### Problem requirements
Among the entries below, find the lines that contain the string "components". State only how many there are.

Items from a dataset
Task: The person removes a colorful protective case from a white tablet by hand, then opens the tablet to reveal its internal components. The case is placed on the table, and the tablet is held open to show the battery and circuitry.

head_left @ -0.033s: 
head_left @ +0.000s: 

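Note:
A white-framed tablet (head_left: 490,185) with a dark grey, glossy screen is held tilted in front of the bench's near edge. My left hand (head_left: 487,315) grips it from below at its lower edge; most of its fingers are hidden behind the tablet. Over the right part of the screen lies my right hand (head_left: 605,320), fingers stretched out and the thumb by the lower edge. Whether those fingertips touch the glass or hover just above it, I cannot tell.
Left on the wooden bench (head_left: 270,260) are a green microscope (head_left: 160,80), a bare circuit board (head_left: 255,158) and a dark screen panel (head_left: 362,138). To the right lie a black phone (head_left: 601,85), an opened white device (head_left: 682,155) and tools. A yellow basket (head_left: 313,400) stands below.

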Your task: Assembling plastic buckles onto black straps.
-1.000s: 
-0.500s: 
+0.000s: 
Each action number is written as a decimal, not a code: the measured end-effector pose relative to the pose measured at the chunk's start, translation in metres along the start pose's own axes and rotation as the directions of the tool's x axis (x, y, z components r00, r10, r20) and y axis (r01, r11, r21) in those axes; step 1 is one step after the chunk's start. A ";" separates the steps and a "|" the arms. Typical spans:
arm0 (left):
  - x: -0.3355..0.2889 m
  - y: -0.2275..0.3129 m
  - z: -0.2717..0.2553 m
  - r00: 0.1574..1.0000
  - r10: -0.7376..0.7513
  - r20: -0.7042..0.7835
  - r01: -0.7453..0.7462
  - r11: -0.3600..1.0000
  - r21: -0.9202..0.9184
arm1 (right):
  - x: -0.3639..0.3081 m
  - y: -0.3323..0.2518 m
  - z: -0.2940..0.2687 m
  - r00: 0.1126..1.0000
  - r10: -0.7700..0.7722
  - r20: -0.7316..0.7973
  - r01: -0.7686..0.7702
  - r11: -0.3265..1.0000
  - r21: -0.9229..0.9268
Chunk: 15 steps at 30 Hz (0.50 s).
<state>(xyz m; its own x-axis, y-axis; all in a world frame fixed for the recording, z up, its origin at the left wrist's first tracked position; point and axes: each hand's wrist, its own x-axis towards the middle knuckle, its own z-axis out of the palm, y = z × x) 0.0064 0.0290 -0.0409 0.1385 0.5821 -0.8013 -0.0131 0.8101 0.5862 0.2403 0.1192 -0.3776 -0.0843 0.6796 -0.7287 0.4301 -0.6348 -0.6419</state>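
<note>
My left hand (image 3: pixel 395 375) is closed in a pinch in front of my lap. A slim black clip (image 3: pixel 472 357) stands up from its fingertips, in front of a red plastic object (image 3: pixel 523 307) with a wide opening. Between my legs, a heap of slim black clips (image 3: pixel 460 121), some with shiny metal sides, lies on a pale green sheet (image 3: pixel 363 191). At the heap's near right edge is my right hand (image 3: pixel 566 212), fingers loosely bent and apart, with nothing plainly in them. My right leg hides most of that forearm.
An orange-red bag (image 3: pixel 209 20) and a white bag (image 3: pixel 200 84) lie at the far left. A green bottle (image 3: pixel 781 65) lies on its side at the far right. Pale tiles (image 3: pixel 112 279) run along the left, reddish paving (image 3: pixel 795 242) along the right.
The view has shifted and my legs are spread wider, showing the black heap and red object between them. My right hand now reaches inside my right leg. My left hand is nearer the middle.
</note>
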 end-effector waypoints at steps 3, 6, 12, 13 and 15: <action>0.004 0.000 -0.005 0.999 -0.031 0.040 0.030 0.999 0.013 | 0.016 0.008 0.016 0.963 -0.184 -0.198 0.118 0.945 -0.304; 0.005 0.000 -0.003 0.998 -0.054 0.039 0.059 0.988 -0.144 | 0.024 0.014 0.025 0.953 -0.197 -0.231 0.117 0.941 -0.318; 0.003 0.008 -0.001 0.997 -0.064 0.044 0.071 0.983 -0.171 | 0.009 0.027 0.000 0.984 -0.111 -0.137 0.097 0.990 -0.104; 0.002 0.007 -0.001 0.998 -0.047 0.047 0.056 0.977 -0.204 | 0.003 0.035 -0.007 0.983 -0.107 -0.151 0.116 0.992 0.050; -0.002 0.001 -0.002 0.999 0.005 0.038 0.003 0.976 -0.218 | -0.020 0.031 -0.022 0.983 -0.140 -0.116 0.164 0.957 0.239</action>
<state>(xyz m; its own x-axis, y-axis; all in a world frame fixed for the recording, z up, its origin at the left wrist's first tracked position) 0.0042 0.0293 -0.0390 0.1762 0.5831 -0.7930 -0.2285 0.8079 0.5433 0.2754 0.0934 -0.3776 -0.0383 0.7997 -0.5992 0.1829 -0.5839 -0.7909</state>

### Task result
2